Smart private investors focused on hunting for bargain properties while the property cycle is at a low point (as at August 2012) can pick up assets at the best value they have been at for some years – either by buying small office buildings or shopping centres, or investing in direct property funds.
In many cases, the property part of an investor’s portfolio is put in the bottom drawer and all but forgotten – as long as the rent is paid and dividends come in.
But former civil engineer Shane Quinn says this approach is fraught with peril. He warns that office buildings, indeed any properties, can quickly become a problem if not managed adequately.
“If you don’t protect these investments they can quickly become liabilities,” he says.
His company, Quintessential Equities, specialises in finding rundown buildings and turning them around to attract better tenants. But the way he does this – by regenerating the property so that it has a higher environmental rating – has lessons for all commercial property owners.
What’s the fuss?
The first thing for owners, or for those seeking to buy properties, to consider, is what the fuss is about.
In simple terms, buildings can now be rated by their carbon footprint – or by how much carbon they produce.
Quinn says it’s a little known fact that commercial buildings generate about 10 per cent of Australia’s greenhouse gas emissions. Most comes from heating and cooling towers, with lighting and equipment also contributing.
The government has recognised the problem and has introduced a rating system – NABERS [National Australian Built Environment Rating System] – which measures energy efficiency, water usage, waste management and indoor environment quality.
In 2011, laws came into effect that state office buildings (or spaces inside them larger than 2000 square metres) cannot be sold or offered for lease without a rating.
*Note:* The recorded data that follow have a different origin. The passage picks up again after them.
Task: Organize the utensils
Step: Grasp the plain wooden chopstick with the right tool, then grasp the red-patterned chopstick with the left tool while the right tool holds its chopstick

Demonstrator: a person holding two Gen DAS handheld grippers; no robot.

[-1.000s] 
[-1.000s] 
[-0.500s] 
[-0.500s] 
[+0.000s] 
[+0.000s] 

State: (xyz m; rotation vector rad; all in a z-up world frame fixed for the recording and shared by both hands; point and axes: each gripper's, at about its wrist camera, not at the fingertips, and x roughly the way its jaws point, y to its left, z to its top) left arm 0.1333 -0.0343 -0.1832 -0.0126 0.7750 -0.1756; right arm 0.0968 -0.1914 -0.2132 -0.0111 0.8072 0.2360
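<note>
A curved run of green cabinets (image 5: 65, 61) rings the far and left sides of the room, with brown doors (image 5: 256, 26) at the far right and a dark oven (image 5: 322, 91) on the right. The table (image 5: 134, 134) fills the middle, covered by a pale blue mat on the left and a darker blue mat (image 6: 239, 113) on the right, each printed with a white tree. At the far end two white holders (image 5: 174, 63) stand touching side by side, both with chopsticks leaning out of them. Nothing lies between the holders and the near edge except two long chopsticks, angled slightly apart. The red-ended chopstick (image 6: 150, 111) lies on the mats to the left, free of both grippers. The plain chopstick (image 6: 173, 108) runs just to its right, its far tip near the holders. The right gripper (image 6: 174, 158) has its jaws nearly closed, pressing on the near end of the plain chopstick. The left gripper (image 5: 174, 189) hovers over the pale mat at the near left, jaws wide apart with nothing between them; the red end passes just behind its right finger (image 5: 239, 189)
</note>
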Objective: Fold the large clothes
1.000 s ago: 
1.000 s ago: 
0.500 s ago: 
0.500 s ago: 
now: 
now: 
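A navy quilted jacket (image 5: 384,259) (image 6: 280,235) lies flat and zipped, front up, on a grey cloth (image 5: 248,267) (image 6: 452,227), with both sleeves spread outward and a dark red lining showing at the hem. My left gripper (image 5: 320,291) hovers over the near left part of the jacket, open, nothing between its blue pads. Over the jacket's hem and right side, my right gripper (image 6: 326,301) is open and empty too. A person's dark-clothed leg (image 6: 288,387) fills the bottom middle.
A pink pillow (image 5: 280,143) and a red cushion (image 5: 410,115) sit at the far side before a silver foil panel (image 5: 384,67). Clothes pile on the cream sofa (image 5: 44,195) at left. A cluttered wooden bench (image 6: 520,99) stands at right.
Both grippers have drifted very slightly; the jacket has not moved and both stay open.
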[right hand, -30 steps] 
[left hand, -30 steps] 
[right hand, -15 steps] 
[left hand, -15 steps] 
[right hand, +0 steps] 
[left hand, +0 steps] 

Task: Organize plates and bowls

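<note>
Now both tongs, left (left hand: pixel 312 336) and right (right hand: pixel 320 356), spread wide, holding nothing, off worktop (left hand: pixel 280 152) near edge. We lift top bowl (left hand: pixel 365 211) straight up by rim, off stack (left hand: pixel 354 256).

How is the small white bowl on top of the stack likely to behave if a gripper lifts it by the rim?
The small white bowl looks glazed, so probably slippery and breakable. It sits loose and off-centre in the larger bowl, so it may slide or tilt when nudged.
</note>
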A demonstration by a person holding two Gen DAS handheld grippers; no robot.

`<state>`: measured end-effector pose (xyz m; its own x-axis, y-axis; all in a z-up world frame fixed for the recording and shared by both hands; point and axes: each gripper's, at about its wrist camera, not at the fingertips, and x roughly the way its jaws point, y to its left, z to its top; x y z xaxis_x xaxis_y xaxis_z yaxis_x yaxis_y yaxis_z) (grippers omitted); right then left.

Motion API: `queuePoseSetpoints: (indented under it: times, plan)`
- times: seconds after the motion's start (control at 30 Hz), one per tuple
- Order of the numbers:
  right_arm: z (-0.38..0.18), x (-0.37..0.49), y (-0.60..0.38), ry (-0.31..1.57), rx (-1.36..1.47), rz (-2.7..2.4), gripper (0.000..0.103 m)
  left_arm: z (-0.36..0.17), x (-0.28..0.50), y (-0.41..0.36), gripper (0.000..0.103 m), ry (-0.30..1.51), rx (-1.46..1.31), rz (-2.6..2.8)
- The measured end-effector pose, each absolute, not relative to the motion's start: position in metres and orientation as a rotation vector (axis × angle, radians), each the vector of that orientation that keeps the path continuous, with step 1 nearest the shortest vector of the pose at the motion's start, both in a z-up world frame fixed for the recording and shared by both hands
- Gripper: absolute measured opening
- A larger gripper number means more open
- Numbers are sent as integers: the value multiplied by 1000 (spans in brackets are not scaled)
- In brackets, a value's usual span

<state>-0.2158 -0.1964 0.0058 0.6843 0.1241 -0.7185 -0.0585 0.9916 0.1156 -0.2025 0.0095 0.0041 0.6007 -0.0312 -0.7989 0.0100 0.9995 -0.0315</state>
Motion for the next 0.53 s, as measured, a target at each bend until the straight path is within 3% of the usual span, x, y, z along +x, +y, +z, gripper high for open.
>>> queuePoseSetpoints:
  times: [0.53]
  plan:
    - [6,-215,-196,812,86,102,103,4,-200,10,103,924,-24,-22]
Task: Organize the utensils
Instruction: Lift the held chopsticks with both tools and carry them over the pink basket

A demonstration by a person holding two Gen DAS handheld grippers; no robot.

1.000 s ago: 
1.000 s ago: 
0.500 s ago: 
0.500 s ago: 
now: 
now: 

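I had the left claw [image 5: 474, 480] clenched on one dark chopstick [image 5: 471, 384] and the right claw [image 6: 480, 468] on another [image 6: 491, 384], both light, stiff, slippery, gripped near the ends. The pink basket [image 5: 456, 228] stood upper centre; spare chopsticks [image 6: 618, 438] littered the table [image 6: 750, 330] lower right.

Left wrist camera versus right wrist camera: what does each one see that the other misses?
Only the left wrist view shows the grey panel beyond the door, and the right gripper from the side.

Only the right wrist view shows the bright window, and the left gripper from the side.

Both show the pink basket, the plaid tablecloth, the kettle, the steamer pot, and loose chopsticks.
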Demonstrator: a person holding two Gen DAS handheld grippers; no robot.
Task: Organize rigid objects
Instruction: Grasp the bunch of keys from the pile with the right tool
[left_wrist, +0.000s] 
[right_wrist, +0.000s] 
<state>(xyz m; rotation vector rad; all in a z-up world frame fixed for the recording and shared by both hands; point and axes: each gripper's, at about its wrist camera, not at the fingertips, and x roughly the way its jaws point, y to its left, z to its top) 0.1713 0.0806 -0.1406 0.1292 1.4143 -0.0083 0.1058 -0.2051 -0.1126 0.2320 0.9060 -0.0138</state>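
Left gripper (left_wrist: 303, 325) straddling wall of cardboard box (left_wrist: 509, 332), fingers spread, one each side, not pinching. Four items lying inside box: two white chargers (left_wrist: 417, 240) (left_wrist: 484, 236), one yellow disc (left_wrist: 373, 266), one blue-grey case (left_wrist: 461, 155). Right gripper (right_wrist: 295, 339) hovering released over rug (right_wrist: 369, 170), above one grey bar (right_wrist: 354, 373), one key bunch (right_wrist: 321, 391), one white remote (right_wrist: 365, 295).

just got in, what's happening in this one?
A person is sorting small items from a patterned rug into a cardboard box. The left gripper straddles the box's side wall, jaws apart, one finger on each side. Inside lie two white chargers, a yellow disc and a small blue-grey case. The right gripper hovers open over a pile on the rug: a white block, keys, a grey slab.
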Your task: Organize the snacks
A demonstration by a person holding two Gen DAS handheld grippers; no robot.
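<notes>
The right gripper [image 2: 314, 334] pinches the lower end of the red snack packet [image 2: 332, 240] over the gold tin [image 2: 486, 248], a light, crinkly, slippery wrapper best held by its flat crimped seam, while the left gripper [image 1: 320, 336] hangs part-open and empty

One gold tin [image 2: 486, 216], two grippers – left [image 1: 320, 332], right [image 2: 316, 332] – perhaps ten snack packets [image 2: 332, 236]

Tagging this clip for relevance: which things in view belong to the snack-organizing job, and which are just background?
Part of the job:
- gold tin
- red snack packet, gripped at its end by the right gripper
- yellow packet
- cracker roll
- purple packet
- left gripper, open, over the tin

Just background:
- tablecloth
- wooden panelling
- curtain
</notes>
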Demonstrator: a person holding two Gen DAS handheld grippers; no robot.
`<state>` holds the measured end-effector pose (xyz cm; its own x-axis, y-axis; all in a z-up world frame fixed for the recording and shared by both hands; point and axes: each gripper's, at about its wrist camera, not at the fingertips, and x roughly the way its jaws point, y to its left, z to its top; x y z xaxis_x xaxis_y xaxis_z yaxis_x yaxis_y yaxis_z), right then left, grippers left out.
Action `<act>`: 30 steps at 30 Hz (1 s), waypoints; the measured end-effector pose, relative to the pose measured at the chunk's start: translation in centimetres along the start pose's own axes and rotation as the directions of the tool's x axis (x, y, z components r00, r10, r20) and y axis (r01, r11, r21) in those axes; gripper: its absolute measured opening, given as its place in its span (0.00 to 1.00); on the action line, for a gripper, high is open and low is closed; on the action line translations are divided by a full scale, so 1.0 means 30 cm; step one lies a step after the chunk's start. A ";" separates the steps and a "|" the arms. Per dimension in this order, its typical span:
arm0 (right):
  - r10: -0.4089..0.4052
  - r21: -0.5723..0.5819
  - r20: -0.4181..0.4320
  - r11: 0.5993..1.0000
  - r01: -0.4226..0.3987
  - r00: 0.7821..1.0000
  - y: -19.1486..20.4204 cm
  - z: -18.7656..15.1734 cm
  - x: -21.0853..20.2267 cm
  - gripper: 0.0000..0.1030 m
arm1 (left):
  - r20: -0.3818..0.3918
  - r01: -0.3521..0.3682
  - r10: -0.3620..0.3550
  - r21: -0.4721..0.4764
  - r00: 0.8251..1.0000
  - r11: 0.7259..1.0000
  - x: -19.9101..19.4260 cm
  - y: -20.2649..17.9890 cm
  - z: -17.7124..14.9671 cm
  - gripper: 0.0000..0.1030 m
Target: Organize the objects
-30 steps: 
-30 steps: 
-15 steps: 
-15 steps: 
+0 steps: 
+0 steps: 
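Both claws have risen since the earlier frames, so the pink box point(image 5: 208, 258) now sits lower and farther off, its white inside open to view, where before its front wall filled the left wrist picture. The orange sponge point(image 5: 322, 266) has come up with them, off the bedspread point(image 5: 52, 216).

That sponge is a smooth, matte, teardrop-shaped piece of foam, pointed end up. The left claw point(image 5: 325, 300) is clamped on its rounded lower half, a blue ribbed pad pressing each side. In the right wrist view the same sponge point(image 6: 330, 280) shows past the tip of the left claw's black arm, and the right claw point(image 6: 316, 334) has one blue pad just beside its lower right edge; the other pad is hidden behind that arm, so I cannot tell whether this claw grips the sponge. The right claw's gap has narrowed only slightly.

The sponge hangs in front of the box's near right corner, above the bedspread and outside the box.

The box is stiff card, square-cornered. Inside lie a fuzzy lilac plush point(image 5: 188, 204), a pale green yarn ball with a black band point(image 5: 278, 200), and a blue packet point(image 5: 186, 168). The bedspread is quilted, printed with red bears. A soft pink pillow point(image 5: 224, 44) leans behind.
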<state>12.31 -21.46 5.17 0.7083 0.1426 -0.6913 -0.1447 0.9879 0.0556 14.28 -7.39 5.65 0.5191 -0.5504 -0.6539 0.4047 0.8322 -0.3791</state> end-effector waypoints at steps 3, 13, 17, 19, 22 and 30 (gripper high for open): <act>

Quinn says this has made energy usage and water consumption a huge driver for the entire property market.
While these factors are also important for shopping centres, hotels and even homes, he says they are most important in the case of office buildings. This focus on sustainability is changing the way smart investors look at property.
At the big end of town, landlords have either upgraded their towers or are disposing of their lower grade properties to improve the overall quality of their portfolios.
Upgrade or else
Owners of small buildings face a stark choice if they want to stay invested in the sector. They can either upgrade to meet new environmental requirements or have their buildings gradually become obsolete.
Quinn says that unless as an owner you can demonstrate you have a secure cash flow, at what is a tough time in the market, the value of your holdings can fall.
On the flip side, he says, there is the opportunity to pick up older assets and then reposition them to attract better tenants. “You’ve got lots of tenants driven by [corporate social responsibility] wanting to be seen to be green.”
But it is not just a matter of passively owning an asset for the long term.
“If you are buying a building, you had better be aware if you have a commitment to maintain a certain NABERS energy rating, you take that on properly,” Quinn says.
If a building is occupied by a tenant that has certain “green lease” requirements, letting these slip might result in them paying a lower rent or even moving out.
Lenders are also recognising the importance of environmental factors.
“Over time, the banks are going to become aware that secure cash flows that underlie the value of your asset could be eroded if it’s not managed well,” Quinn says.
He admits the wider focus on environmental matters has slipped.
“I know we’re still bunkering down post the GFC and carbon footprint is not as front of mind as it was, but it’s still there,” he says. “If you want a long-term lease with the government or a blue-chip tenant you’ve got to take this on board.”
Most governments aim to be in buildings with NABERS ratings of at least 4.5 stars on a scale that goes up to 6. Along with large companies, Quinn estimates their requirements make up about 60 per cent of the market.
“Certain parts of the market will always go for the cheapest option, but if you want quality tenants you’ve got to regenerate your assets to meet their green-lease requirements.”